Context and framing: it’s much easier to draw satisfaction from a clean room if your mother didn’t make you clean it.

I wanted to elaborate on that, drawing on very recent (even ongoing) experiences of being home for the holidays.

I’ve spent the last year living in an intentional learning community (let’s call it LRC) that has a number of interesting features. One of these, as I’ve described before, is that nobody ever has to do the dishes. We have some agreements about how we want to keep the kitchen space and the cooking utensils available for use; even here, nobody ever yells or guilt trips people for not following them. At our best, we approach the act of giving that kind of feedback with openness and curiosity. Sometimes it produces experiences of frustration which are processed in a different way.

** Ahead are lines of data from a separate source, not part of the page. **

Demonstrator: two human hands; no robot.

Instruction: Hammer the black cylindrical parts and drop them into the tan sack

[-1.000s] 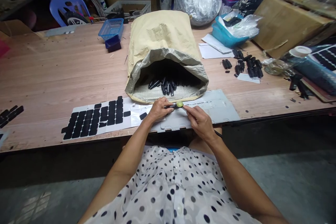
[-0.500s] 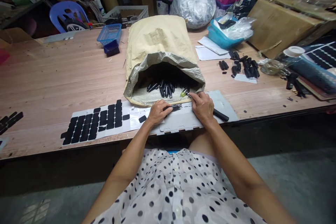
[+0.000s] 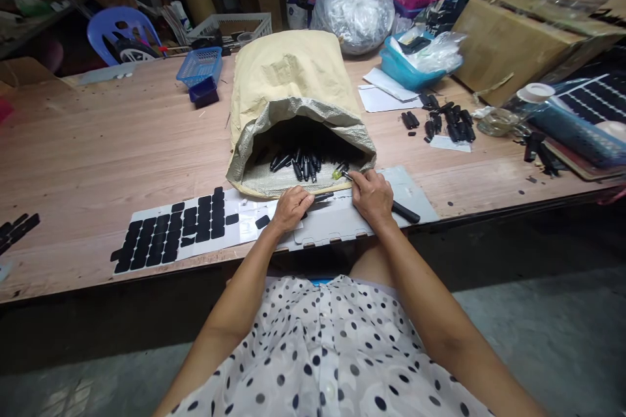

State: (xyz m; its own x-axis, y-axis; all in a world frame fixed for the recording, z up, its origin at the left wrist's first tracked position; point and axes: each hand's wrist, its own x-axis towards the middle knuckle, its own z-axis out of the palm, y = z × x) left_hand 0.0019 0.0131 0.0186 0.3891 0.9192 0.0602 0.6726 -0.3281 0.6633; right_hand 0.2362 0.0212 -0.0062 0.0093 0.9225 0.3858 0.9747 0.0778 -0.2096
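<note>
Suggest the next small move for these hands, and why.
I'd probably ease the black-handled tool in the right hand toward the slim black piece: the left hand holds that piece over the grey board, while the tool's yellow-green end sits apart from it, at the mouth of the sack.

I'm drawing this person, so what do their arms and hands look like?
The left hand and right hand wear no gloves. The forearms are bare, with no watch showing. The shirt is whitish with dark dots; I can't make out its sleeves.
</note>
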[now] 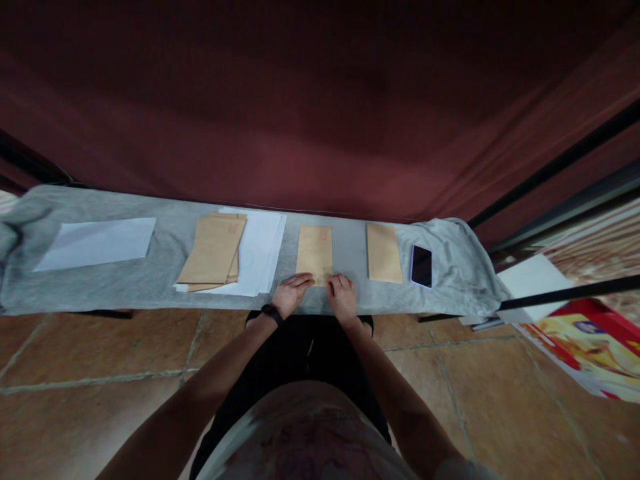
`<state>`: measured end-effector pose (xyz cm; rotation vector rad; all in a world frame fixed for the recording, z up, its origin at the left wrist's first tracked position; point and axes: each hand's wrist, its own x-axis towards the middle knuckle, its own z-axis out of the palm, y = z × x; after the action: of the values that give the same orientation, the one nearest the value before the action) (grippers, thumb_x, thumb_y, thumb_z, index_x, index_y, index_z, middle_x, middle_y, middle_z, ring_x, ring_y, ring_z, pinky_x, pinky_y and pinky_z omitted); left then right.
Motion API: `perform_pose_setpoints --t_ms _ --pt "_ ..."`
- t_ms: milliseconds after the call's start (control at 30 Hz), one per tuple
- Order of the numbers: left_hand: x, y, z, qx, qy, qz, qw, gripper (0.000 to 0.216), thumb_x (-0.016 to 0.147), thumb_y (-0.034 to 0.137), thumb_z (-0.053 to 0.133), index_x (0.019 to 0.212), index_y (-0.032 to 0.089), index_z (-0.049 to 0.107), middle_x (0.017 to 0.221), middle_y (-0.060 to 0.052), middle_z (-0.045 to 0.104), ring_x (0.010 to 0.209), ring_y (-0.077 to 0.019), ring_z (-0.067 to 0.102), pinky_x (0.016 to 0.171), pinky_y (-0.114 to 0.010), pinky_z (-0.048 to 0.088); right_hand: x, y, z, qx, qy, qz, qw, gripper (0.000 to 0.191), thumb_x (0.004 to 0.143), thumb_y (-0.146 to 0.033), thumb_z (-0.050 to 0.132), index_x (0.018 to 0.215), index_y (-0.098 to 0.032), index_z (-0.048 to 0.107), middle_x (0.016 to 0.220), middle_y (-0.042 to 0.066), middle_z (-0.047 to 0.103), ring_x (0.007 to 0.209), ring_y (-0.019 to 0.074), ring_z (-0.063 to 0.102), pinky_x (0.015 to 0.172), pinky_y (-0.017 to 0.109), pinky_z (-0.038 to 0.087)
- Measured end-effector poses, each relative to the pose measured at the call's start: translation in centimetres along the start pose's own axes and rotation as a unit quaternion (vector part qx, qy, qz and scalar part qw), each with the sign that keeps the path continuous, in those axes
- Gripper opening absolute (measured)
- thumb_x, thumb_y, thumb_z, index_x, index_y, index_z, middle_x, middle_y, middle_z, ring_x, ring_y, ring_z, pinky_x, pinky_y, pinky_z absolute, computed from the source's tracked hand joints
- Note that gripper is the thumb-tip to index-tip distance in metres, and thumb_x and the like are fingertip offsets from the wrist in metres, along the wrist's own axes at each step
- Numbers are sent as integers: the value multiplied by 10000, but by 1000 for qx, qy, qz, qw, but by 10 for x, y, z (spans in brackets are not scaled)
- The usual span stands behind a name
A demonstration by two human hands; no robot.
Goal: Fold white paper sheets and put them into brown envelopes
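Observation:
A brown paper envelope with a small reddish mark near its far right corner lies upright in front of me on the grey cloth. At its near left corner, my left hand has its fingers and thumb closed together on the paper. My right hand grips the near right corner with curled fingers. A dark band circles my left wrist. To the left, several brown envelopes are stacked over white paper sheets. Another brown envelope lies to the right of my hands.
The narrow bench is covered by a grey cloth. A phone lies toward its right end, a white sheet toward its left. Dark red fabric hangs behind. A red and yellow box stands at the lower right.

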<state>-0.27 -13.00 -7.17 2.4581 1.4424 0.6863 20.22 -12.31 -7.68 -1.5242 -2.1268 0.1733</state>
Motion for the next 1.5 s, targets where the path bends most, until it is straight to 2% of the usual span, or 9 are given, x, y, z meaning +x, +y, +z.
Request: perform_pose_setpoints --t_ms 133,267,467,800,933,1133,1300,1500 --pt "-3 1 2 44 -4 21 999 387 938 134 431 1240 182 668 1354 -85 641 1285 -204 570 1110 -390 465 -16 -18 3 5 -16 -74 997 337 1020 -235 408 1295 -199 599 1364 83 619 1293 208 518 1152 425 311" --pt "-9 4 3 52 -7 44 998 454 913 171 449 1343 143 596 1430 -124 574 1354 -230 511 1139 -429 436 -31 -31 4 3 -45 -98 994 459 1030 -310 399 1446 -132 482 1487 119 518 1397 216 444 1202 424 269" --pt "-20 7 6 72 3 48 996 509 944 258 458 1427 104 506 1485 -153 507 1414 -252 435 1175 -466 387 -35 -26 3 -7 -41 -76 996 457 1042 -314 378 1456 -150 480 1486 93 522 1395 216 458 1210 432 265" --pt "-35 19 9 107 38 -40 993 522 995 327 411 1467 110 458 1508 -165 464 1430 -267 404 1199 -484 339 -37 -9 -5 -20 -31 -42 998 449 1039 -288 392 1461 -158 473 1498 111 504 1384 226 472 1204 458 267" --pt "-27 36 13 100 28 -72 992 584 992 352 396 1504 73 390 1530 -191 426 1454 -289 358 1219 -505 291 -38 -10 -6 -16 -33 -32 999 448 1033 -282 396 1457 -164 481 1498 117 503 1391 239 462 1200 474 265" --pt "1 58 30 82 -35 -58 994 568 992 293 319 1526 102 351 1582 -125 376 1487 -227 299 1244 -429 243 -39 -8 -6 -6 -54 -35 998 491 998 -204 380 1482 -159 449 1501 115 501 1415 233 426 1210 472 233" --pt "6 55 28 77 -55 -42 995 602 1006 380 316 1528 80 337 1598 -139 343 1507 -237 245 1248 -425 211 -39 -6 -7 -6 -56 -39 998 512 995 -199 360 1501 -145 414 1511 124 487 1428 234 402 1211 481 225" --pt "-2 47 23 83 -40 -48 995 699 997 513 359 1553 99 275 1611 -167 304 1514 -263 220 1240 -451 206 -40 -6 -5 -11 -53 -39 998 499 1004 -235 381 1490 -133 428 1521 130 472 1440 246 383 1210 487 233"
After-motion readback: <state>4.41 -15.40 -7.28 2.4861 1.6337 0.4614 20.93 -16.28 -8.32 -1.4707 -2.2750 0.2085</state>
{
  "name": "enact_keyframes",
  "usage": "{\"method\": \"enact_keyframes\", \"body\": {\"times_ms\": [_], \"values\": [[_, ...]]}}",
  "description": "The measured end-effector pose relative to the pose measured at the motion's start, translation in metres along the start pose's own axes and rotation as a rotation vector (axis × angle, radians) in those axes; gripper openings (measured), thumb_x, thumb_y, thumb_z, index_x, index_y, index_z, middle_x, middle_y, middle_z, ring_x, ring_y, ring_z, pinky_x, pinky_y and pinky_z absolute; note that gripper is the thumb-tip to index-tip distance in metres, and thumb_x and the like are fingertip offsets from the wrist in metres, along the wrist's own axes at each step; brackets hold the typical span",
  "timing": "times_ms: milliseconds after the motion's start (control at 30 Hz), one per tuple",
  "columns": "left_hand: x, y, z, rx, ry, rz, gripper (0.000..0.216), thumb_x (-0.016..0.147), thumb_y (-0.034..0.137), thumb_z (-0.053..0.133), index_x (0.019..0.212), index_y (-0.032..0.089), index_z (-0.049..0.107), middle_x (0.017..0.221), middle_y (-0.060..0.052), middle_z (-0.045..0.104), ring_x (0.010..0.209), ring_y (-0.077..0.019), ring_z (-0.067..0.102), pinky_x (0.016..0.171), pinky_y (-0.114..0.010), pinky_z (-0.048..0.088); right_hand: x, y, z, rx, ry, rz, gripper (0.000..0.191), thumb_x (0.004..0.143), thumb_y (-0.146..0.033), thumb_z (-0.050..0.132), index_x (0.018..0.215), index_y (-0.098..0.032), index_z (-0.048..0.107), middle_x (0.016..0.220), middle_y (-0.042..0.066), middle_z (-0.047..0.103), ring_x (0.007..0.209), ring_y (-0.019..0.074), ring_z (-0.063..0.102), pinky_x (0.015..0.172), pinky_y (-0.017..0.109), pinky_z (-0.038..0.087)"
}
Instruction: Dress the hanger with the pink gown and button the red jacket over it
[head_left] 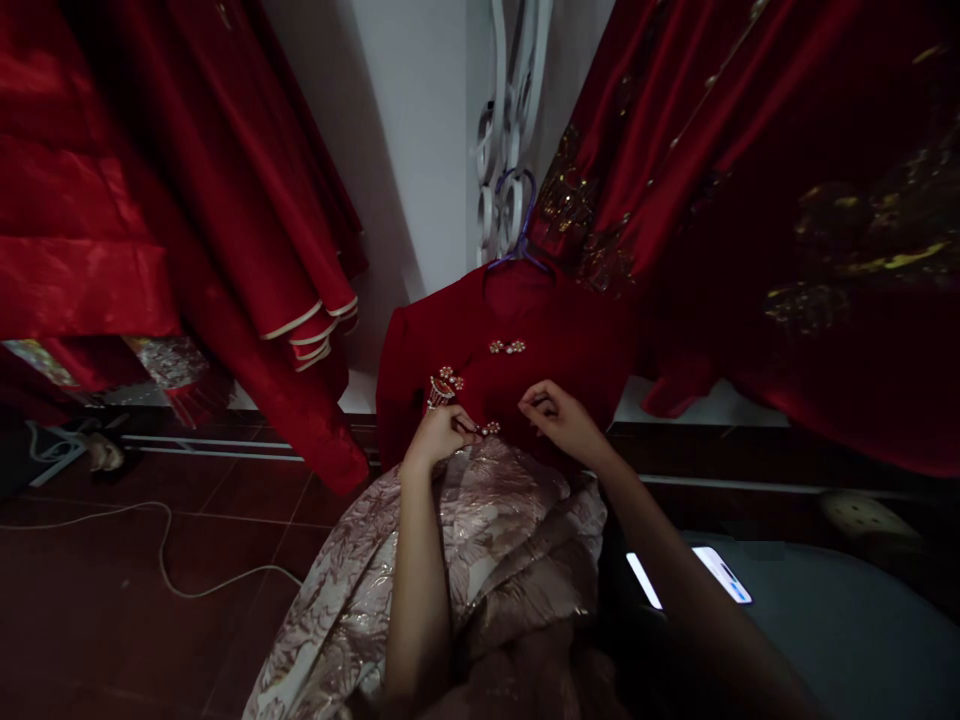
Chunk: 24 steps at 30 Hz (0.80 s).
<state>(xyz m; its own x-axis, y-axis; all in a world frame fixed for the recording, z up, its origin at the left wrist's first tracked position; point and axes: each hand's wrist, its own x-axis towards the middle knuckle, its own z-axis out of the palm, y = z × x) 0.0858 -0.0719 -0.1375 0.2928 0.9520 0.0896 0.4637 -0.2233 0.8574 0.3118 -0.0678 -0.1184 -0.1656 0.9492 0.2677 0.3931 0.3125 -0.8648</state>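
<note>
A dark red jacket (555,345) hangs on a hanger (517,245) in front of me, over a pale brocade skirt (517,530). My left hand (439,432) is closed in a pinch at a pearl knot button (490,428) near the jacket's hem. My right hand (559,415) is also pinched on the jacket fabric just right of that button. Another pearl button (507,347) sits higher on the chest. A beaded tassel ornament (444,387) hangs on the jacket above my left hand.
Red embroidered gowns hang at the left (225,200) and right (787,200). A white ornate stand (510,120) stands behind against a white wall. A white cable (161,545) runs over the dark tiled floor. A lit phone (720,572) lies on a grey surface at lower right.
</note>
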Motion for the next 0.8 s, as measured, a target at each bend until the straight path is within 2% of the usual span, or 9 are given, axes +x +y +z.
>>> {"method": "enact_keyframes", "body": {"times_ms": [100,200,400,633,800], "values": [[0.004,-0.001,0.008,0.082,0.017,0.001,0.017,0.061,0.023,0.069,0.074,0.014,0.063,0.074,-0.003,0.066,0.064,-0.0120,0.059,0.060,-0.022,0.043,-0.001,0.003,0.007,-0.034,-0.079,-0.011,0.020,0.078,-0.037,0.056,0.087,-0.019,0.055,0.088,0.005,0.062,0.077,0.0144,0.059,0.064,0.026,0.051],[0.007,0.001,0.013,0.155,0.064,0.050,0.013,0.063,0.020,0.067,0.074,0.016,0.062,0.076,-0.003,0.066,0.065,-0.0120,0.059,0.061,-0.021,0.042,-0.004,0.010,0.019,-0.004,-0.182,0.011,0.022,0.078,-0.032,0.055,0.096,-0.019,0.056,0.094,0.006,0.063,0.085,0.0143,0.060,0.078,0.030,0.049],[0.007,0.006,0.016,0.236,0.091,0.067,0.004,0.066,0.015,0.061,0.070,0.014,0.061,0.072,-0.004,0.065,0.065,-0.0127,0.058,0.061,-0.022,0.040,-0.006,0.028,0.038,0.036,-0.198,0.065,0.024,0.074,-0.029,0.061,0.094,-0.017,0.055,0.086,0.005,0.063,0.078,0.0131,0.059,0.075,0.029,0.050],[0.007,0.009,0.013,0.292,0.093,0.173,0.014,0.064,0.012,0.063,0.077,0.014,0.062,0.079,-0.004,0.065,0.070,-0.0133,0.057,0.064,-0.023,0.040,-0.002,0.031,0.037,0.109,-0.204,0.073,0.021,0.074,-0.032,0.061,0.088,-0.016,0.059,0.085,0.006,0.066,0.078,0.0146,0.062,0.076,0.030,0.049],[0.007,0.007,0.013,0.228,0.092,0.120,0.010,0.064,0.016,0.065,0.073,0.014,0.062,0.073,-0.003,0.065,0.066,-0.0126,0.057,0.061,-0.022,0.040,-0.002,0.031,0.037,0.140,-0.208,0.082,0.024,0.076,-0.033,0.060,0.093,-0.016,0.060,0.087,0.007,0.067,0.080,0.0156,0.063,0.076,0.030,0.050]]}}
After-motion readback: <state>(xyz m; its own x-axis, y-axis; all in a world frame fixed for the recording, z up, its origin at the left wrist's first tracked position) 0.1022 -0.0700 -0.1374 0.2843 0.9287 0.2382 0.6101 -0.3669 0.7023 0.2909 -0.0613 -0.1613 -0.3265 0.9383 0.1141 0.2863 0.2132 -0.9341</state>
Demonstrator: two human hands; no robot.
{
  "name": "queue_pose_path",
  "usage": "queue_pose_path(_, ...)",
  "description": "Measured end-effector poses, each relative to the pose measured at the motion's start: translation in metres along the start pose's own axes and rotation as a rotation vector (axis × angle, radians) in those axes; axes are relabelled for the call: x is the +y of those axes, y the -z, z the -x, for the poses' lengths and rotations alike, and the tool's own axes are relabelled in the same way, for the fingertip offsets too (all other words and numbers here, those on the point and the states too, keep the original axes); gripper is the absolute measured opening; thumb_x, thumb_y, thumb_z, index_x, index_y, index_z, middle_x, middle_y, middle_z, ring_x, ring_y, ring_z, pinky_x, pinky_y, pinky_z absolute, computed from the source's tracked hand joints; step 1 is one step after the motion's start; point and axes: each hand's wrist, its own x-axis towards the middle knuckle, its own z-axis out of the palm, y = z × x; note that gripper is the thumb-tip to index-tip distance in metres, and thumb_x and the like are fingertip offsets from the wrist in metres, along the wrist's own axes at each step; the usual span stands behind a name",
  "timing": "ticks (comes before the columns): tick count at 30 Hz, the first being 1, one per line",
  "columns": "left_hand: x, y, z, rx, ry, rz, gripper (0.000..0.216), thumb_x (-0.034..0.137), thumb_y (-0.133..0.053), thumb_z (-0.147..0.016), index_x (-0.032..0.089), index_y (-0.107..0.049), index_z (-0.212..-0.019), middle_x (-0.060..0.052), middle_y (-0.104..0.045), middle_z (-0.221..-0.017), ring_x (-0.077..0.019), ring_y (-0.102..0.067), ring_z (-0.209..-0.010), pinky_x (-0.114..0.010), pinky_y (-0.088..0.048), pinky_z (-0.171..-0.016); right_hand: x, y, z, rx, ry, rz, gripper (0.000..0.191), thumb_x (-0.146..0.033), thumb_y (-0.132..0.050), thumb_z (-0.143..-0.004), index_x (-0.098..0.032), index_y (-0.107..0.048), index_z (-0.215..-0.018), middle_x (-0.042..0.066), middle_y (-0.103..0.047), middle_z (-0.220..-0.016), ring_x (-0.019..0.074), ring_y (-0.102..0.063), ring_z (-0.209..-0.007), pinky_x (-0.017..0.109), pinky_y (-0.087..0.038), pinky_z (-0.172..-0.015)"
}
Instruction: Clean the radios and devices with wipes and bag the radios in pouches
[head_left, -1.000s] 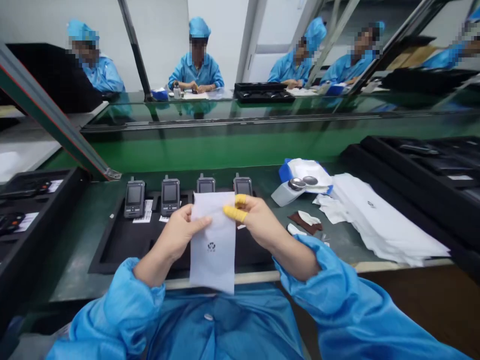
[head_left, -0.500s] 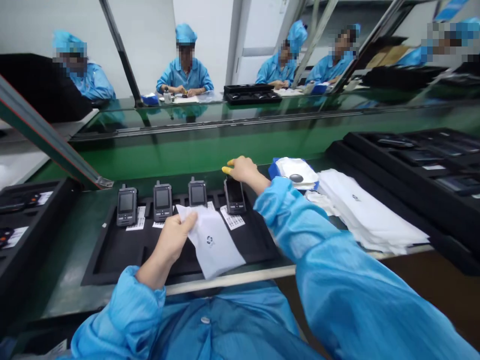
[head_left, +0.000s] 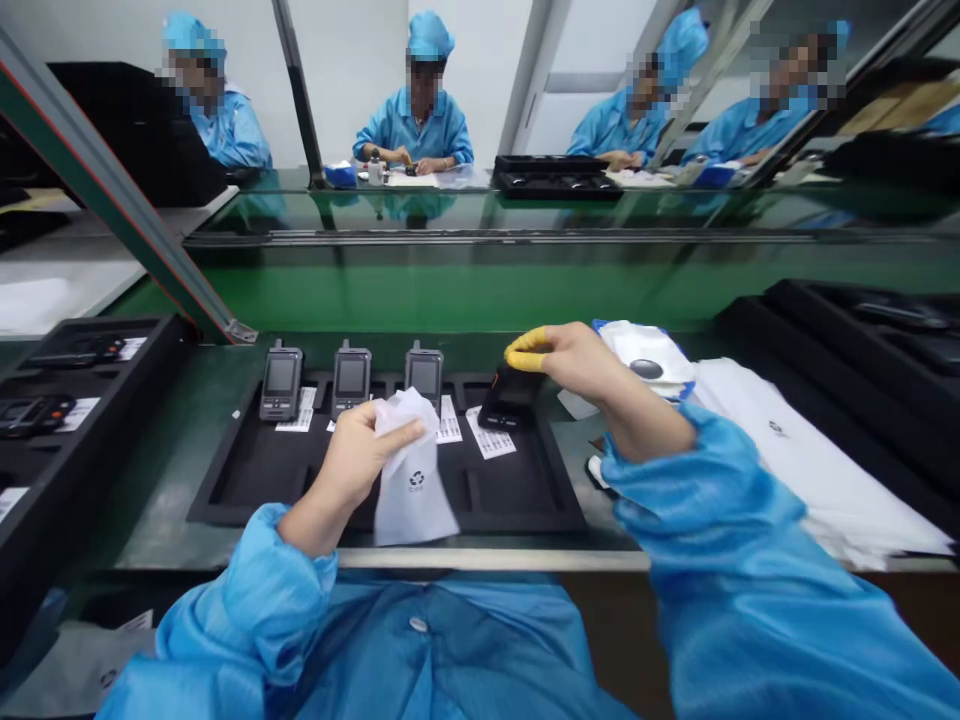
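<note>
My left hand [head_left: 360, 460] pinches the top of a small white plastic bag [head_left: 416, 490] printed with a recycling mark, which hangs over the front of a black foam tray [head_left: 247, 485]. My right hand [head_left: 574, 365], with yellow finger covers on its thumb and finger, grips the top end of a dark handheld radio [head_left: 511, 400]. That radio leans to one side at the tray's back right, over a white label sheet [head_left: 491, 435]. Three more radios stand along the tray's back edge: one at the left [head_left: 281, 385], a second radio [head_left: 351, 378] and a third radio [head_left: 424, 372], partly behind the bag.
A stack of white bags [head_left: 817, 450] lies at the right, beside a blue box with white cloth [head_left: 649, 350]. Black trays with devices flank the bench, a left tray [head_left: 161, 345] and a right tray [head_left: 750, 325]. Co-workers in blue sit across the green-topped bench [head_left: 450, 210].
My right hand has closed on the top of the right-hand radio, which now tilts. The bag in my left hand hangs more upright. The whole view has shifted to the right.
</note>
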Motion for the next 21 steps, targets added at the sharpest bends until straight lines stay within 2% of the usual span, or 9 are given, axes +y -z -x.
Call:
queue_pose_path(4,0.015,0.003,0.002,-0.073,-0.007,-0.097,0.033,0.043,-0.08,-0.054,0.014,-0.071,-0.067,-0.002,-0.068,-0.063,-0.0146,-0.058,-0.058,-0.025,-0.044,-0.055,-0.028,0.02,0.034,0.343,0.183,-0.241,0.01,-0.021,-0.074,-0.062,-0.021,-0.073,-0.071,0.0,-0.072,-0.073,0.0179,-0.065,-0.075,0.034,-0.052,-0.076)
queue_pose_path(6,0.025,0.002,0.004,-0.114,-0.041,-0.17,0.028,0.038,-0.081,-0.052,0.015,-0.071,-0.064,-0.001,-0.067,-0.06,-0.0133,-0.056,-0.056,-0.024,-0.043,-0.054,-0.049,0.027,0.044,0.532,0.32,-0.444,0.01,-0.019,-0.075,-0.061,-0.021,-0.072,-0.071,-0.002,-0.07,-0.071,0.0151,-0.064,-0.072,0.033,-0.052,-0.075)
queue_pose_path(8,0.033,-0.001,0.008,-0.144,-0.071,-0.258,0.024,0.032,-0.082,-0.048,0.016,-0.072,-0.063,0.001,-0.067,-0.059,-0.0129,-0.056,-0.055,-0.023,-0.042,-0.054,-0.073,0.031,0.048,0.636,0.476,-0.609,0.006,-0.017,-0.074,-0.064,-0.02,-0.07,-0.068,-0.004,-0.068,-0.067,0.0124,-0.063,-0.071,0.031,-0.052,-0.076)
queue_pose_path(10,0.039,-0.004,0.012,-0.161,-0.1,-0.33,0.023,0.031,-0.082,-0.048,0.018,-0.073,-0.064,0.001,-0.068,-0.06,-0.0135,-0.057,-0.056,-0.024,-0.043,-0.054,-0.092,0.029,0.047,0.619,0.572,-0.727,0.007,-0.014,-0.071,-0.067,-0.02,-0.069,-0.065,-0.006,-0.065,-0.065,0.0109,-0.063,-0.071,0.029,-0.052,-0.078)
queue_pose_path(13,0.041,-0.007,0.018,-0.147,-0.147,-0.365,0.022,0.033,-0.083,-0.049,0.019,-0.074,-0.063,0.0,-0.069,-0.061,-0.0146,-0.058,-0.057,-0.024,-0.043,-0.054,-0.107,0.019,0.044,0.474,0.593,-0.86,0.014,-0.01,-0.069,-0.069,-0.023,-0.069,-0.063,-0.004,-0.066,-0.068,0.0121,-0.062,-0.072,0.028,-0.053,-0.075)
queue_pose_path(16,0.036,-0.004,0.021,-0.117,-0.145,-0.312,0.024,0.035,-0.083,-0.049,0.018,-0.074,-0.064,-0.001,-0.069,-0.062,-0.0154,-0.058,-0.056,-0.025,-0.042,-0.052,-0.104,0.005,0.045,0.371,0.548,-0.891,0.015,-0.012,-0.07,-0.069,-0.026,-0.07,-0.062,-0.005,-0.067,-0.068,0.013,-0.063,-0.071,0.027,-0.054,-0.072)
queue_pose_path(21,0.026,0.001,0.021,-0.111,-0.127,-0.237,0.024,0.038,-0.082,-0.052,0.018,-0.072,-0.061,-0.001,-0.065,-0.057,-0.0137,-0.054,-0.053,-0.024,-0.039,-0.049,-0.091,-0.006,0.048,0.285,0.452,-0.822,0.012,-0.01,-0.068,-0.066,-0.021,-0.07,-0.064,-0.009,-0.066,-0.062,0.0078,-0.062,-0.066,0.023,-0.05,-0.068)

But the point is, for the most part, we all get to navigate the kitchen based on our own desires and needs, and our abilities to discern what makes sense. This is really relaxing. But that’s not the only reason we do it.

2

When I got back to Nova Scotia to see my family a couple weeks ago, I was amused to experience surprise when I saw a bunch of dirty dishes in the sink. I had become very accustomed to the fact that part of our dishing system in the LRC house where I live is that we stack dirty dishes next to the sink rather than in them, which makes for much better flow in various ways. I looked at the pile of dishes in the sink and figured that it would look a lot nicer if they were washed or put in the dishwasher. So I did that.